The difference between the conclusion that the Massachusetts rule is applicable, and the conclusion that it is not, is of course at this point “outcome-determinative” in the sense that if we hold the state rule to apply, respondent prevails, whereas if we hold that Rule 4(d)(1) governs, the litigation will continue. But in this sense every procedural variation is “outcome-determinative.” For example, having brought suit in a federal court, a plaintiff cannot then insist on the right to file subsequent pleadings in accord with the time limits applicable in the state courts, even though enforcement of the federal timetable will, if he continues to insist that he must meet only the state time limit, result in determination of the controversy against him. So it is here. Though choice of the federal or state rule will at this point have a marked effect upon the outcome of the litigation, the difference between the two rules would be of scant, if any, relevance to the choice of a forum. Petitioner, in choosing her forum, was not presented with a situation where application of the state rule would wholly bar recovery; rather, adherence to the state rule would have resulted only in altering the way in which process was served.
Id. at 468-69.
[¶16] In choosing a forum, medical malpractice plaintiffs are not presented with a situation where § 28-01-46 bars recovery from the onset. Rather, § 28-01-46 has the effect of possibly altering the timing of expert disclosures or at least the obtaining of the expert opinions. In this respect, § 28-01-46 could properly be considered procedural because it regulates “the judicial process for enforcing rights and duties recognized by substantive law and for justly administering remedy and redress for disregard or infraction of them.” Hanna, 380 US at 464 (quoting Sibbach v. Wilson & Co., 312 US 1, 14 (1941)). Analytically, § 28-01-46 is arguably a procedural statute. Whether the action was brought in federal or state court in South Dakota or North Dakota, in a medical negligence action of this nature, both parties will more than likely be required to obtain and disclose expert opinions supporting their position at some point. The timing and requirements of obtaining and perhaps disclosing such opinions would not normally be a substantive matter that would influence the outcome of the litigation. Even under the North Dakota provision, a violation only results in a dismissal without prejudice. Only if the statute of limitations had “run” would the failure be “fatal.” A plaintiff who sets forth adequate allegations of medical negligence and produces sufficient evidence to corroborate those allegations will obtain the same result, whether the action is brought in state court or federal court. In essence, § 28-01-46 does not diminish or enlarge what a plaintiff must prove in a medical malpractice case.

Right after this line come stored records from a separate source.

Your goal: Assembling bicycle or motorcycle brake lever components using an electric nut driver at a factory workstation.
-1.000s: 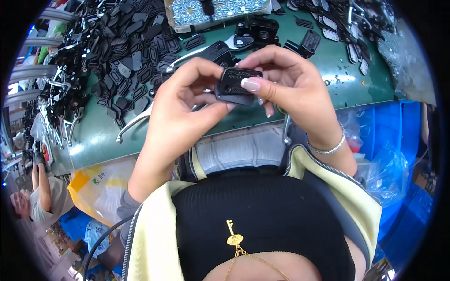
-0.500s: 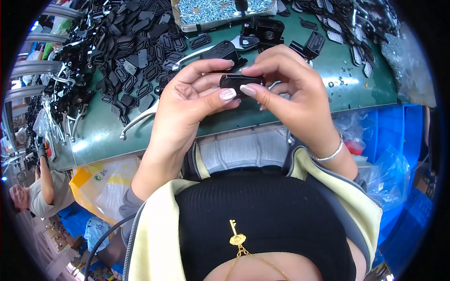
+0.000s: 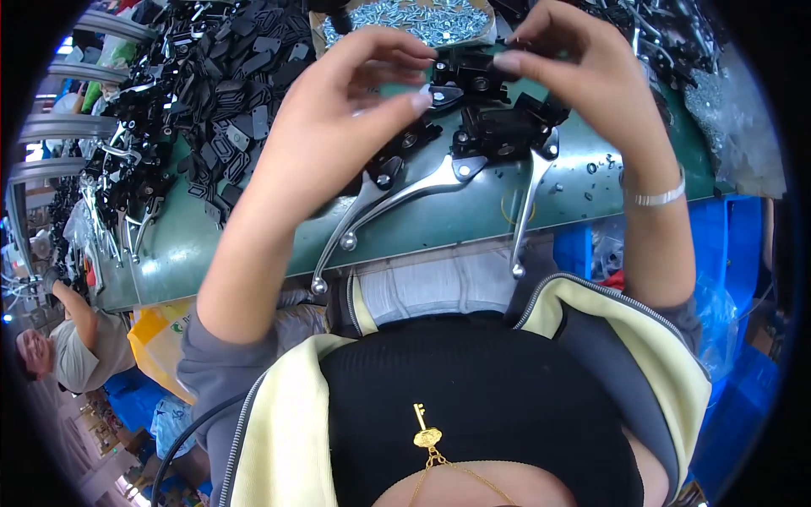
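My left hand is open above the left of a group of black brake lever assemblies, its thumb and fingers apart. My right hand is open on their far right, the fingertips close to a black housing. Whether they touch it I cannot tell. In front lies another black housing with a silver lever pointing toward me. A second silver lever lies to its right, and a third lever to its left, partly under my left forearm.
Black flat caps and gaskets are heaped at the left. Behind my hands stands a tray of small screws. Loose levers pile up farther left. Small black bits dot the green table. Another person is at the far left.
Both hands have moved away from me and apart. The dark oblong part they held together is no longer in them. Several lever assemblies now lie together in the middle.
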`<control>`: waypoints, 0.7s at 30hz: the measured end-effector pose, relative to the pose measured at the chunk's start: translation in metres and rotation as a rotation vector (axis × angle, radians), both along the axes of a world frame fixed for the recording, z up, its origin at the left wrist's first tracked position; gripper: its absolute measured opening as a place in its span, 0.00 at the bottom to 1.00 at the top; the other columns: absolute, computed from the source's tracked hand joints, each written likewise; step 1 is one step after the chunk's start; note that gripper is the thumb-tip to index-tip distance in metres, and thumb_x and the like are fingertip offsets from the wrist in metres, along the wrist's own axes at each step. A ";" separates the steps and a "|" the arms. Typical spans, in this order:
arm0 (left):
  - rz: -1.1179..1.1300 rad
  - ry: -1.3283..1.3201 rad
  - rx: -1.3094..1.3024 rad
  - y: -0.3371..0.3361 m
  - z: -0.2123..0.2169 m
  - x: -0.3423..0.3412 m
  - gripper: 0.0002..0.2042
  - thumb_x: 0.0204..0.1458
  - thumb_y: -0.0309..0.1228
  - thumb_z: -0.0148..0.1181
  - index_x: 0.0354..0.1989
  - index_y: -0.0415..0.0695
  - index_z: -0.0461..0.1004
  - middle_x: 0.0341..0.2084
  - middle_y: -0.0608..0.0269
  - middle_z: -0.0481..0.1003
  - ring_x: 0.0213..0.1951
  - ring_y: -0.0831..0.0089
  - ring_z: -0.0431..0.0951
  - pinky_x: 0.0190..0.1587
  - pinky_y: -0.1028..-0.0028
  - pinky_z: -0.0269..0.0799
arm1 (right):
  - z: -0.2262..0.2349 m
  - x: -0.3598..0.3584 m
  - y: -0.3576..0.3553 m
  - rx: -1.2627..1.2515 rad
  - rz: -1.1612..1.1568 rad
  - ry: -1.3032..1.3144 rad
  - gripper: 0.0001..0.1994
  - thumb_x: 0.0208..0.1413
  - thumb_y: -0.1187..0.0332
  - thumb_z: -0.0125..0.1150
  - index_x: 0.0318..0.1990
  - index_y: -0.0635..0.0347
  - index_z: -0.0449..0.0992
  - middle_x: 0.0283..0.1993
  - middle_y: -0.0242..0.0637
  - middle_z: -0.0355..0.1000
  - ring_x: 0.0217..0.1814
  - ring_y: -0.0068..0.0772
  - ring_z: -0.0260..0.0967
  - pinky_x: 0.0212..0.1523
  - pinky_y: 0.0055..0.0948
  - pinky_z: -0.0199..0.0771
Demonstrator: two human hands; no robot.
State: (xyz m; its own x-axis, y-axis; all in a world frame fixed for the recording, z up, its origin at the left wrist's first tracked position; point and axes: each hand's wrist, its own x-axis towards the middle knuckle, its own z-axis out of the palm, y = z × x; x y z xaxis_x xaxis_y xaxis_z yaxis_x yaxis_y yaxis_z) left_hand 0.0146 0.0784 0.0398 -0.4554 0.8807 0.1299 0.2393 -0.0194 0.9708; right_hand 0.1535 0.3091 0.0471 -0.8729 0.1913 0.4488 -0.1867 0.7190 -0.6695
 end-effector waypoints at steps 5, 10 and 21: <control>0.004 0.796 -0.036 0.047 -0.023 -0.028 0.24 0.50 0.28 0.72 0.56 0.46 0.73 0.44 0.51 0.82 0.51 0.60 0.83 0.49 0.64 0.79 | 0.004 -0.039 0.015 -0.454 -0.063 -0.547 0.13 0.58 0.68 0.72 0.50 0.55 0.82 0.45 0.38 0.80 0.46 0.30 0.77 0.48 0.30 0.78; 0.007 0.540 -0.143 0.064 -0.025 -0.017 0.18 0.49 0.30 0.72 0.48 0.45 0.77 0.42 0.50 0.82 0.47 0.54 0.83 0.47 0.62 0.79 | -0.030 -0.042 0.032 -0.261 -0.036 -0.457 0.10 0.58 0.60 0.71 0.33 0.57 0.80 0.30 0.26 0.77 0.32 0.16 0.73 0.30 0.21 0.69; -0.043 0.727 -0.181 0.054 -0.027 -0.023 0.13 0.51 0.27 0.73 0.45 0.41 0.79 0.41 0.61 0.83 0.39 0.70 0.84 0.42 0.72 0.78 | -0.045 -0.049 0.035 -0.213 0.146 -0.529 0.09 0.60 0.63 0.68 0.38 0.59 0.82 0.35 0.31 0.79 0.39 0.22 0.75 0.43 0.25 0.75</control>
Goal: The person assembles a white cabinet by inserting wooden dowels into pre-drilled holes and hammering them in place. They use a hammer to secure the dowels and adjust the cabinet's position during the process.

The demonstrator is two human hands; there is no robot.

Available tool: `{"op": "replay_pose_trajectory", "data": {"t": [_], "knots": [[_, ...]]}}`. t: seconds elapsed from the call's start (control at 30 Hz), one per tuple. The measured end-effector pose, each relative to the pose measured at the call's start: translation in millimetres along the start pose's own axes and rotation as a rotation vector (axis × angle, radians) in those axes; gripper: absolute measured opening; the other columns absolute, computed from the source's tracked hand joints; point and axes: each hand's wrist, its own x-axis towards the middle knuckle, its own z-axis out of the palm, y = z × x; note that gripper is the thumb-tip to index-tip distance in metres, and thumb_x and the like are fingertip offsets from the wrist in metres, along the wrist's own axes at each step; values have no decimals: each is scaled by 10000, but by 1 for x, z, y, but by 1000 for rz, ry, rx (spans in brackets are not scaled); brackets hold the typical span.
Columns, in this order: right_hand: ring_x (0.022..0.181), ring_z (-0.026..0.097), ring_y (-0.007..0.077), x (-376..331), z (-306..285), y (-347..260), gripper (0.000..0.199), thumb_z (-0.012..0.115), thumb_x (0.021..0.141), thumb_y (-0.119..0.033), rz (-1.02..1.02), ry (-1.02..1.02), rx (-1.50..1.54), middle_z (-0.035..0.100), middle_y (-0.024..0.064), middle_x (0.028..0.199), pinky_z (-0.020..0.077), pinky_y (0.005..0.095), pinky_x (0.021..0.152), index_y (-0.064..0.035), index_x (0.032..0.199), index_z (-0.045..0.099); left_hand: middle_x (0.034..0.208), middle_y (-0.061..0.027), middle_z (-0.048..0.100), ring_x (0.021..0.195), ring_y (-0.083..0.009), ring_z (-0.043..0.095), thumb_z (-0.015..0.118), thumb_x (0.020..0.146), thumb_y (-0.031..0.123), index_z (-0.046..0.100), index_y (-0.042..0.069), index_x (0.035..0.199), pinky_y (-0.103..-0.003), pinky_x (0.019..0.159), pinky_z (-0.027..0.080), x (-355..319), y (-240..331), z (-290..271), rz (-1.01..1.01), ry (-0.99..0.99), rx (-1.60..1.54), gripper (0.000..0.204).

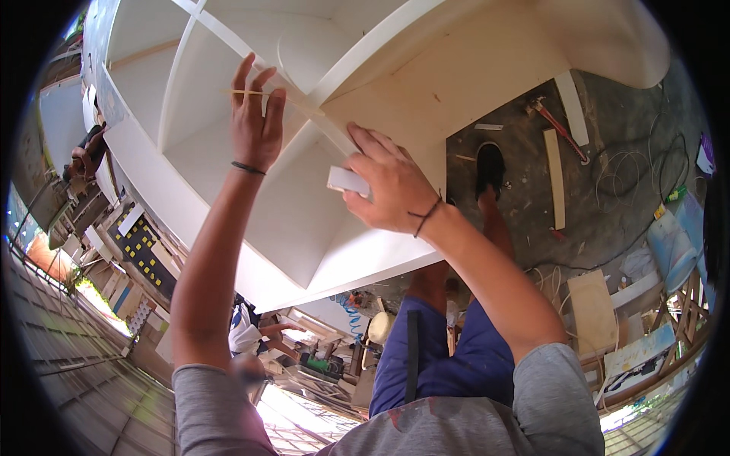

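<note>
1. White shelving unit (pixel 251 220) fills the upper left and centre; big, painted, split into open compartments by thin dividers that cross near its middle. Its outer edge runs diagonally from the upper left down to the lower centre.
2. Bare plywood panel (pixel 471 83) joins the unit's right side, unpainted, with a rounded white corner at the upper right.
3. Concrete floor (pixel 608 205) shows to the right of the unit, cluttered: a loose wooden strip (pixel 556 178) lies lengthwise, a red-handled tool (pixel 559 128) just beside its upper end, thin cable loops further right.
4. Person's own leg in blue shorts (pixel 456 357) comes down the centre, dark shoe (pixel 490 163) planted on the floor just beside the plywood's lower edge.
5. Left hand (pixel 256 125) is raised against the divider crossing, fingers spread and upright, pinching a thin yellowish stick (pixel 247 93) that lies roughly level across the fingers and reaches right toward the divider edge. Dark band on the wrist.
6. Right hand (pixel 388 186) sits on the divider edge where it meets the plywood, fingers curled around a small white block (pixel 346 180), pressed to the white surface. Cord bracelet on the wrist.
7. Another person's hand (pixel 277 328) shows below the unit's lower edge, small, well apart from both hands.
</note>
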Motion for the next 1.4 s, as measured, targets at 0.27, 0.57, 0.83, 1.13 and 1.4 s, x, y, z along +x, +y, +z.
{"op": "replay_pose_trajectory", "data": {"t": [0.27,0.57,0.83,1.13,1.4], "knots": [[1299,431,420,38,-5,-19,308,678,745,-162,-3,-77,34,456,267,1400,381,469,1053,-7,1006,624,863,-95,667,698,-170,635,385,1025,486,574,3,1145,-302,644,490,-42,-5,17,-645,183,-591,532],[937,586,253,47,-61,-50,323,728,775,-116,214,-15,94,617,145,1107,480,363,816,-5,1066,642,832,-100,701,810,-271,682,442,978,481,653,96,995,-398,710,498,-13,9,11,-1014,115,-53,439],[786,620,317,175,-37,-74,336,738,795,-179,9,228,-345,627,161,894,503,398,702,3,1058,637,813,-75,697,812,-308,665,500,940,379,631,114,1018,-429,719,498,-6,14,2,-1103,57,-152,305],[791,597,369,181,23,-53,276,721,764,-199,60,108,-529,565,149,862,503,447,673,-13,938,615,799,-96,675,742,-320,646,515,915,328,589,99,952,-439,637,494,-6,9,5,-1060,24,-140,243],[687,594,341,192,31,-41,290,744,761,-185,-48,153,-556,576,150,794,486,420,602,2,952,633,770,-100,665,696,-328,634,534,895,306,570,89,877,-438,607,483,-7,8,5,-1053,30,-162,221]]}}
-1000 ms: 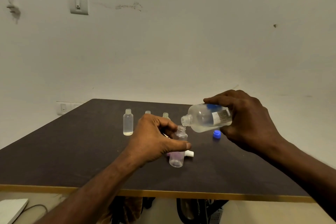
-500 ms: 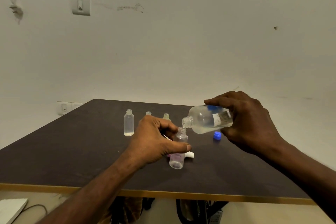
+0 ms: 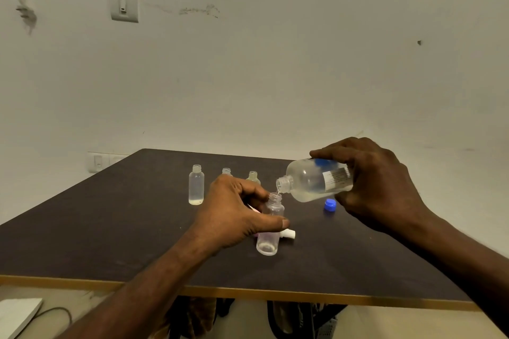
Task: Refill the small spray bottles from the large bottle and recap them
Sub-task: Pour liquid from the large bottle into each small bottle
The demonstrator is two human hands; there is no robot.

[¶17] It is reasonable to conclude that even if § 28-01-46 is not procedural, it falls within the “uncertain area between substance and procedure” and is “rationally capable of classification as either.” Hanna, 380 US at 472. While § 28-01-46 could be properly regarded as procedural under the analysis set forth in Erie and its progeny, as plaintiff points out, this may not be the appropriate question to ask. Prior to making a determination as to substance or procedure, the proper question, given the content of § 28-01-46, is whether the expert provisions at issue in this case derogate the discretion vested in federal courts by the Federal Rules of Civil Procedure. The Rules Enabling Act, 28 USC § 2072, provides that the Supreme Court has the power to prescribe general rules of practice and procedure for cases in United States District Courts. The Supreme Court has described the difference between the Erie and Enabling Act analysis:
It is true that both the Enabling Act and the Erie rule say, roughly, that federal courts are to apply state “substantive” law and federal “procedural” law, but from that it need not follow that the tests are identical. For they were designed to control very different sorts of decisions. When a situation is covered by one of the Federal Rules, the question facing the court is a far cry from the typical, relatively unguided Erie Choice: the court has been instructed to apply the Federal Rule, and can refuse to do so only if the Advisory Committee, this Court, and Congress erred in their prima facie judgment that the Rule in question transgresses neither the terms of the Enabling Act nor constitutional restrictions.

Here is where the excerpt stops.